Directions for this task:
Beneath this line is the data. Output exactly the lines from the line with "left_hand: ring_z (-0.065" to the line with "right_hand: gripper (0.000", both ends included, and nothing more.

Data for processing:
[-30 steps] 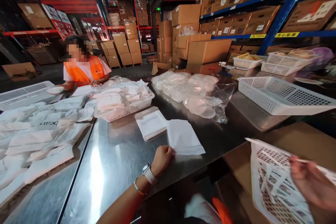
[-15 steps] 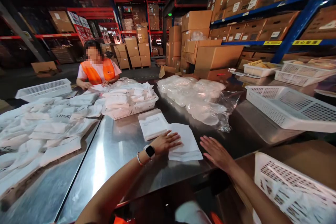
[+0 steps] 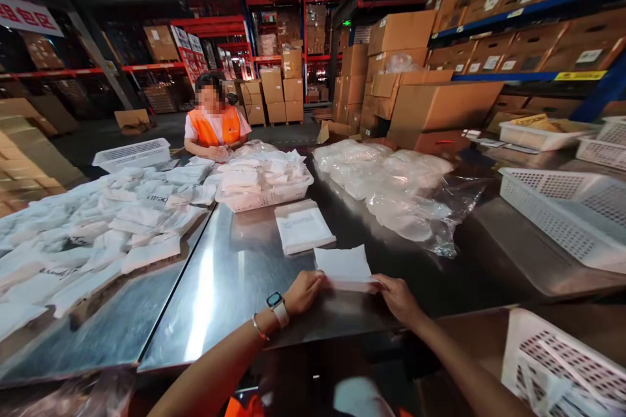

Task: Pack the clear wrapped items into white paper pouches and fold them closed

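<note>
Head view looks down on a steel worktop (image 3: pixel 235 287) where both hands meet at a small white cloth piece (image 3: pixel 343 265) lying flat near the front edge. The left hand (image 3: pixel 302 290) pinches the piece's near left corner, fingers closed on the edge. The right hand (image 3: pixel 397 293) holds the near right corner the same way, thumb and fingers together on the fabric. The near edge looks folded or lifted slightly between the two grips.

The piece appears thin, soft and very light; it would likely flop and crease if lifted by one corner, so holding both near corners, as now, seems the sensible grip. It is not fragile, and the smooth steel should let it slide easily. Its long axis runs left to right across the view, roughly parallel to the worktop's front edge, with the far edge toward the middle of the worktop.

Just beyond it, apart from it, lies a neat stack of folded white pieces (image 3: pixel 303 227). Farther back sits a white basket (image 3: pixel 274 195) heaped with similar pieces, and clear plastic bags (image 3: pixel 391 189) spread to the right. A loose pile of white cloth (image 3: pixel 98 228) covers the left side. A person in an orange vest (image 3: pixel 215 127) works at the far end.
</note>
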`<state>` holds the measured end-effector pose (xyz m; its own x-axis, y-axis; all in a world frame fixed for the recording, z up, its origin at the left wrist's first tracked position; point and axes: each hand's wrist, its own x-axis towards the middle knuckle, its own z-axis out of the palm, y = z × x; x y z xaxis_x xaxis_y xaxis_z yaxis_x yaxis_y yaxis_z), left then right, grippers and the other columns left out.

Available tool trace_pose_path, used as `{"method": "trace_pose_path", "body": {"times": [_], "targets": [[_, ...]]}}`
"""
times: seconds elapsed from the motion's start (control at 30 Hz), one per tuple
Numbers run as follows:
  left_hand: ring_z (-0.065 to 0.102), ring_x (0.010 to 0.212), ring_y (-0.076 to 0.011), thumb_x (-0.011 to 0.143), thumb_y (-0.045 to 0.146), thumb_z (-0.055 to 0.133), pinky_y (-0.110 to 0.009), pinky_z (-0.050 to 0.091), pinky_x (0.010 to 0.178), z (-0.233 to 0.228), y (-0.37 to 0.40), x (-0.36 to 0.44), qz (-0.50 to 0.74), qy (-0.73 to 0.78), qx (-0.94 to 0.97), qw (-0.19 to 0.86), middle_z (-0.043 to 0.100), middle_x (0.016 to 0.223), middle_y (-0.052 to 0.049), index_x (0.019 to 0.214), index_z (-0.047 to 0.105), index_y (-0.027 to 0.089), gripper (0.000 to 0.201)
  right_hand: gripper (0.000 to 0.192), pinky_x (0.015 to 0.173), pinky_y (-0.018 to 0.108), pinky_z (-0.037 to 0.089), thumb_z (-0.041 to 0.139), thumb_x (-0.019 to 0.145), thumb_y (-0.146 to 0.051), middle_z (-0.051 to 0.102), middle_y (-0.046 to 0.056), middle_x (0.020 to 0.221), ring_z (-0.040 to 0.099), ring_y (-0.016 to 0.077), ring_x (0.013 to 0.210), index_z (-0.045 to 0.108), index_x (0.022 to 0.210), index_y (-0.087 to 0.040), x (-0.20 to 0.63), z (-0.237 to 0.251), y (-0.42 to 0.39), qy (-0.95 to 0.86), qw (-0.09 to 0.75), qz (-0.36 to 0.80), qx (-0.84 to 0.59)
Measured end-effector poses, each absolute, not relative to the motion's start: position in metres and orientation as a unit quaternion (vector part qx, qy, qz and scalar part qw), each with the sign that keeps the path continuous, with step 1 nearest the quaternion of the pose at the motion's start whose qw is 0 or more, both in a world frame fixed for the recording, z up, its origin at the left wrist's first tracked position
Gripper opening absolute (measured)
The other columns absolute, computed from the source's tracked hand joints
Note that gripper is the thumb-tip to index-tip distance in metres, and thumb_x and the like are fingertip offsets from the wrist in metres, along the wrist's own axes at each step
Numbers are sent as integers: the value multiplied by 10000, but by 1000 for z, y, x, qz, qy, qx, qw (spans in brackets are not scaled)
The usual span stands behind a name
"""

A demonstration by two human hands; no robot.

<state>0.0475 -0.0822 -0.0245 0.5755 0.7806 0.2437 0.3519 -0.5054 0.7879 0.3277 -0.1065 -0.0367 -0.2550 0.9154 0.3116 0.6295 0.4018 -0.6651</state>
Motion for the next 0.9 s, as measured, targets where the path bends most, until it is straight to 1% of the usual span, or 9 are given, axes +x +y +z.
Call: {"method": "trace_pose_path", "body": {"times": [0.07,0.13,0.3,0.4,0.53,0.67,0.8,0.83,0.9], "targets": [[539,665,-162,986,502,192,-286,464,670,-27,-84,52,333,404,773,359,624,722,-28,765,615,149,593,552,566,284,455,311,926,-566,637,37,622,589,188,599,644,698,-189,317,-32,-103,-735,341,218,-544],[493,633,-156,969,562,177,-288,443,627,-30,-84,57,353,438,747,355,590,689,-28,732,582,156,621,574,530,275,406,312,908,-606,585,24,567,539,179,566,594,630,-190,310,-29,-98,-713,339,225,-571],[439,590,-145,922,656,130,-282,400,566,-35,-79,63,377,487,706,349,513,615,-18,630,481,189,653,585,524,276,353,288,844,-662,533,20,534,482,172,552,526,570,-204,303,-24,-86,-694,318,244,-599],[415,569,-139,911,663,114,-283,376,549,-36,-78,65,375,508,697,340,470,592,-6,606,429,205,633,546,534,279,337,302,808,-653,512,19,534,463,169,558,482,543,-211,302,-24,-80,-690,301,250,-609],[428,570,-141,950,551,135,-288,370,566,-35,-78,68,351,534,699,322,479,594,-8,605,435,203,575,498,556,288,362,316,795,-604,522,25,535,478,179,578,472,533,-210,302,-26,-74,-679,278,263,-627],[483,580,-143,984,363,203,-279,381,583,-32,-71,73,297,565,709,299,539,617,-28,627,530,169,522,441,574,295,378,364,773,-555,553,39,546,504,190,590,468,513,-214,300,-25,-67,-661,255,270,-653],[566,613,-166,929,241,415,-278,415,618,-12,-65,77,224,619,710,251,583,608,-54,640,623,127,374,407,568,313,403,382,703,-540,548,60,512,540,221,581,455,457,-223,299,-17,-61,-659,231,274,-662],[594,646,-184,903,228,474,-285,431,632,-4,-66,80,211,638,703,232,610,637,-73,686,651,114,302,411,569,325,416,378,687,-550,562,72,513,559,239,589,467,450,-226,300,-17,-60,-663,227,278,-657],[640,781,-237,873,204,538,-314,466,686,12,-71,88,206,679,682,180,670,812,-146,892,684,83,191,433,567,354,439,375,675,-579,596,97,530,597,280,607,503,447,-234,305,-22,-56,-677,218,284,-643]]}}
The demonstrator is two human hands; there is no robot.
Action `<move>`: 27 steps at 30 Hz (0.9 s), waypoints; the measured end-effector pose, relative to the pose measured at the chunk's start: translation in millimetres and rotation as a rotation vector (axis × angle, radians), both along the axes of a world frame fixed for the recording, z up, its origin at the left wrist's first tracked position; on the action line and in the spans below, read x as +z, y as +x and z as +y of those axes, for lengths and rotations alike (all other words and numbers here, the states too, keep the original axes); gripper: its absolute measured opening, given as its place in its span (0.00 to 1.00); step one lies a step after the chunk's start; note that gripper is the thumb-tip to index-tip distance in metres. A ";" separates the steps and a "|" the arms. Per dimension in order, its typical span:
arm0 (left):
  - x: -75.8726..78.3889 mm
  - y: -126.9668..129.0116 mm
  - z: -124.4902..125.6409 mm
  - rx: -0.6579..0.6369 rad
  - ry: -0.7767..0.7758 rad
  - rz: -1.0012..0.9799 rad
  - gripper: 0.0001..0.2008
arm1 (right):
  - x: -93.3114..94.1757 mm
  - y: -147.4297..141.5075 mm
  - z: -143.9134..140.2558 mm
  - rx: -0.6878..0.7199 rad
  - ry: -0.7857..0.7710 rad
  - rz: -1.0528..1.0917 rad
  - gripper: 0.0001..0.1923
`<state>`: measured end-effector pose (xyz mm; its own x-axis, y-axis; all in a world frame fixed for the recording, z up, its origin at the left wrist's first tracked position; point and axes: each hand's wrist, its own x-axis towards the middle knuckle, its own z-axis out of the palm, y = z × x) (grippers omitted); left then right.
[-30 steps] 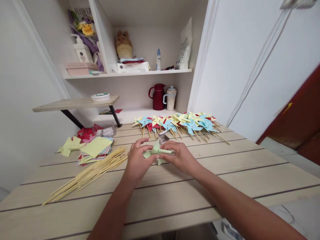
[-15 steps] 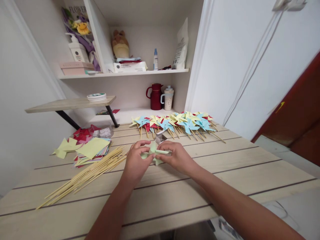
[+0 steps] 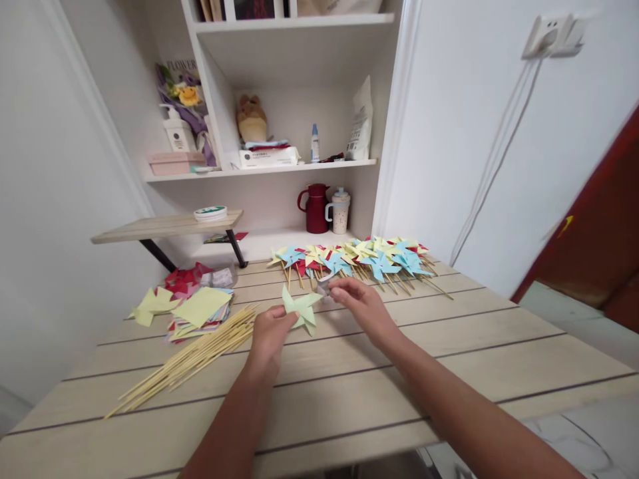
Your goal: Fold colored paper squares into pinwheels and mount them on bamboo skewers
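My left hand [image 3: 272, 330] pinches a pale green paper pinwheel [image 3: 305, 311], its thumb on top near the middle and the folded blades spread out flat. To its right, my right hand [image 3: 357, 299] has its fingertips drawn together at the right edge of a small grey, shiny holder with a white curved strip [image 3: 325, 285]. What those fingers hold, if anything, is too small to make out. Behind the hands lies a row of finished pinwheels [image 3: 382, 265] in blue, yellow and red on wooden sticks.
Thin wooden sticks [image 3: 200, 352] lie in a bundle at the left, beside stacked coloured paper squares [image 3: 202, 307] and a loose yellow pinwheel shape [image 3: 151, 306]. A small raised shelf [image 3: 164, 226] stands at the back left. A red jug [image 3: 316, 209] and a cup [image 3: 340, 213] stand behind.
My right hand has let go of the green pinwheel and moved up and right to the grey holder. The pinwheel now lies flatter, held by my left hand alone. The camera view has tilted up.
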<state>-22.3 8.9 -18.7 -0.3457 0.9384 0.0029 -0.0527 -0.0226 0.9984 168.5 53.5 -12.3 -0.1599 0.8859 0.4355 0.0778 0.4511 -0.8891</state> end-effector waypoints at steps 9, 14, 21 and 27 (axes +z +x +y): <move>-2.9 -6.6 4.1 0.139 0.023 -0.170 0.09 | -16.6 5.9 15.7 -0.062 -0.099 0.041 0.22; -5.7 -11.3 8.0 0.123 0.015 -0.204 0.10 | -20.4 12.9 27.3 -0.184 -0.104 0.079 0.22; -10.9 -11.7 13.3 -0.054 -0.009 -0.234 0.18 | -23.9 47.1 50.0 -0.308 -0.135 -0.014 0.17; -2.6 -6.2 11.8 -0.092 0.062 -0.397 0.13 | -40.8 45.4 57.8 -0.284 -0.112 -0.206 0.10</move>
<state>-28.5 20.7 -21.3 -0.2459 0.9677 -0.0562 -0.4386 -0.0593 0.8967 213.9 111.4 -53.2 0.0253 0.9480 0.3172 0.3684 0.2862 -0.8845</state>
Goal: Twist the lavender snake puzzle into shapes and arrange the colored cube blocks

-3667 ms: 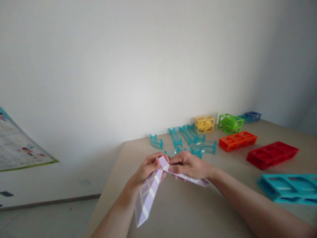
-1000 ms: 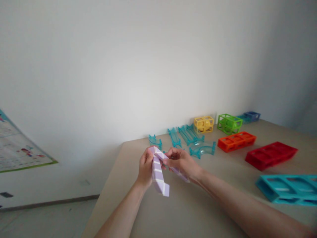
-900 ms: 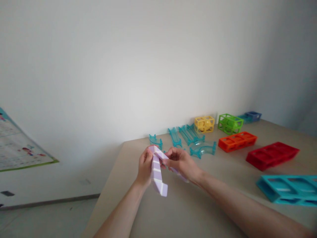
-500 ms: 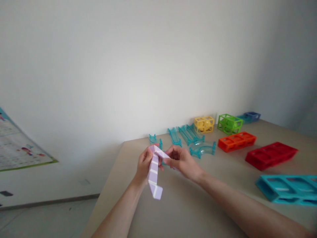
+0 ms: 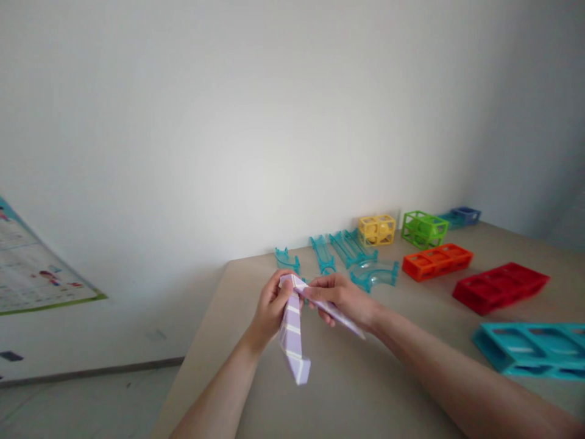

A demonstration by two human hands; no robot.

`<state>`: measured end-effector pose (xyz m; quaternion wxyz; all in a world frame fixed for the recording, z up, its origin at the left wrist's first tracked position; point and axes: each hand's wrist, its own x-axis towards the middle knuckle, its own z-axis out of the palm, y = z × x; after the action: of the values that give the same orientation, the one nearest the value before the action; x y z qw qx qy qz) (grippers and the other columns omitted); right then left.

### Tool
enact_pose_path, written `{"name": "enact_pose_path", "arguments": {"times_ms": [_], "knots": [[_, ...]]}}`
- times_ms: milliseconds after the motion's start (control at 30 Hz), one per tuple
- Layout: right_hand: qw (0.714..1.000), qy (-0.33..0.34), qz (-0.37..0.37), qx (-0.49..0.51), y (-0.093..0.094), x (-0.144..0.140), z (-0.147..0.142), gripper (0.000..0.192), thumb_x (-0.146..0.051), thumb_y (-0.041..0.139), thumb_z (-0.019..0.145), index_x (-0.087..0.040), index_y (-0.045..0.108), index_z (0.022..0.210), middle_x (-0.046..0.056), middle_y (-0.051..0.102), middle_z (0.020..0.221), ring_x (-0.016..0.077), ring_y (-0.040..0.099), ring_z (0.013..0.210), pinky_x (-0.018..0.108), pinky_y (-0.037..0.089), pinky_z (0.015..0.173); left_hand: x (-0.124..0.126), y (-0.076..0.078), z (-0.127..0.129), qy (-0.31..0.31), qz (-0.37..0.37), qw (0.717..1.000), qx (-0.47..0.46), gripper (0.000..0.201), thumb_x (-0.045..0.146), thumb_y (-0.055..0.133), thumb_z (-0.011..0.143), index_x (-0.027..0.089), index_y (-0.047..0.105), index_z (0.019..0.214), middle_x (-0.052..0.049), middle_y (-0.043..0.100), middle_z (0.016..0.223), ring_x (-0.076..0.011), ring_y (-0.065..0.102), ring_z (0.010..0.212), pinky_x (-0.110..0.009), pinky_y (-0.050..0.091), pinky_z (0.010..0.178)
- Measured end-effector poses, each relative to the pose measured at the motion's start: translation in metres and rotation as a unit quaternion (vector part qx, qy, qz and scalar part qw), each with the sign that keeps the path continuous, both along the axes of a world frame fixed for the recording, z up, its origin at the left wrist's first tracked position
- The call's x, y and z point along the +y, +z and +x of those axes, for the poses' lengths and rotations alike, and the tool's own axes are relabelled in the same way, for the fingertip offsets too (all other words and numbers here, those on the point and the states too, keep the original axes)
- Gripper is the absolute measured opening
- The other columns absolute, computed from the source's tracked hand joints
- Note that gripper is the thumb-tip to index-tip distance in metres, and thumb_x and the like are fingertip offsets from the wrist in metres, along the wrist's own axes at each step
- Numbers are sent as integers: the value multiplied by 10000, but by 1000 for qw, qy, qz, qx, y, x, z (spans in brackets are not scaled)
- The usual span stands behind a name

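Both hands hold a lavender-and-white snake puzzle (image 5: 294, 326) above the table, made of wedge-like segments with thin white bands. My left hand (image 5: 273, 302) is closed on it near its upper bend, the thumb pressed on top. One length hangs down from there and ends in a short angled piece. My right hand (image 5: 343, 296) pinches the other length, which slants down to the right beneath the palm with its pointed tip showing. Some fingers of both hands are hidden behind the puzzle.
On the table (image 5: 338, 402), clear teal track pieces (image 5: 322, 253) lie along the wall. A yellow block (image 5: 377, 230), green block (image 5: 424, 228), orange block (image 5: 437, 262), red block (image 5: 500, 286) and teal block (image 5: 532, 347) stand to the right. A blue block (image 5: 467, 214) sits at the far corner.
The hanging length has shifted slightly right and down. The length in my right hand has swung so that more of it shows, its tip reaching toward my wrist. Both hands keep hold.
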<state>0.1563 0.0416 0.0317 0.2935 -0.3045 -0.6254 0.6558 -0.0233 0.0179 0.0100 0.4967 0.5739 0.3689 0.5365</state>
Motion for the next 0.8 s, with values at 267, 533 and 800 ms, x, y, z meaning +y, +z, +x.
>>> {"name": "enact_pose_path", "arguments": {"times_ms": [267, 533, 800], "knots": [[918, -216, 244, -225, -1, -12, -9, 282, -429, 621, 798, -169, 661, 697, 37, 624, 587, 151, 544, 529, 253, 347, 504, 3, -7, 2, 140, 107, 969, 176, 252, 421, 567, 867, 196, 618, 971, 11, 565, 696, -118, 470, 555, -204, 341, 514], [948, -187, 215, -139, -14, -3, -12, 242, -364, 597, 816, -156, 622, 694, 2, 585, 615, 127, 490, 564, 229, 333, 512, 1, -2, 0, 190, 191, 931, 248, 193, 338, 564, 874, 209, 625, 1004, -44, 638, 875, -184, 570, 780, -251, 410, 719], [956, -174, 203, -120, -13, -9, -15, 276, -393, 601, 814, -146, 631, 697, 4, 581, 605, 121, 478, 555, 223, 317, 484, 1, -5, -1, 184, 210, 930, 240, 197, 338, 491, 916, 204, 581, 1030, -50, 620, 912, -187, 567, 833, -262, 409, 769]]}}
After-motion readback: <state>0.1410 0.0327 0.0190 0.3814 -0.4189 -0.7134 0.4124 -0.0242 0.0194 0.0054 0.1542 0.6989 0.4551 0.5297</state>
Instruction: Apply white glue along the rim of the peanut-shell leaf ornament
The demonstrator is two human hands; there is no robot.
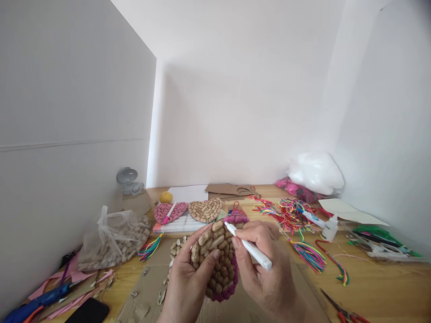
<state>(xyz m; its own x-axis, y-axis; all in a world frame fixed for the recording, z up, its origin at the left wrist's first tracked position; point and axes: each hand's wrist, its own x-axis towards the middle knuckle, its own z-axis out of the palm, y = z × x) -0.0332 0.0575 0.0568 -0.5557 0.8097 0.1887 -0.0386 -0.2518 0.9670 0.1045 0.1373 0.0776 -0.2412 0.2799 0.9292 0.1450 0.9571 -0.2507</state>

Answer space:
  left_hand: ring_z (-0.065 to 0.102), ring_x (0.010 to 0.212), ring_y (-0.076 to 0.011), thumb_x (-0.011 to 0.143), thumb_y (-0.045 to 0.146), thumb_z (-0.055 to 0.133), pinky_y (-0.110 to 0.009), pinky_z (-0.050 to 0.091), pinky_x (0.010 to 0.178), z (-0.233 to 0.228), y (-0.37 to 0.40), x (-0.36 to 0.44), qz (-0.50 to 0.74), qy (-0.73 to 0.78), qx (-0.94 to 0.97), qw (-0.19 to 0.86), middle_z (-0.043 to 0.100), middle_x (0.016 to 0.223), middle_y (-0.052 to 0.049), index_x (0.019 to 0.214), index_z (-0.047 to 0.105), index_y (-0.027 to 0.089), gripper (0.000 to 0.201)
  right_hand: gripper (0.000 to 0.192), pinky_x (0.015 to 0.173), pinky_y (-0.018 to 0.108), pinky_z (-0.037 to 0.089), thumb_z (-0.041 to 0.139), thumb_x (-0.019 to 0.145), thumb_y (-0.146 to 0.051), middle_z (-0.051 to 0.102), middle_y (-0.046 to 0.056), middle_x (0.020 to 0.221), ring_z (-0.040 to 0.099), ring_y (-0.016 to 0.077), ring_x (0.013 to 0.210), index_z (-0.045 to 0.108), index_x (0.022 to 0.210), index_y (-0.087 to 0.040), x (-0.20 to 0.63), z (-0.237 to 0.251), y (-0.42 to 0.39), qy (-0.95 to 0.86), qw (-0.09 to 0.75), qz (-0.36 to 0.80), qx (-0.84 to 0.59)

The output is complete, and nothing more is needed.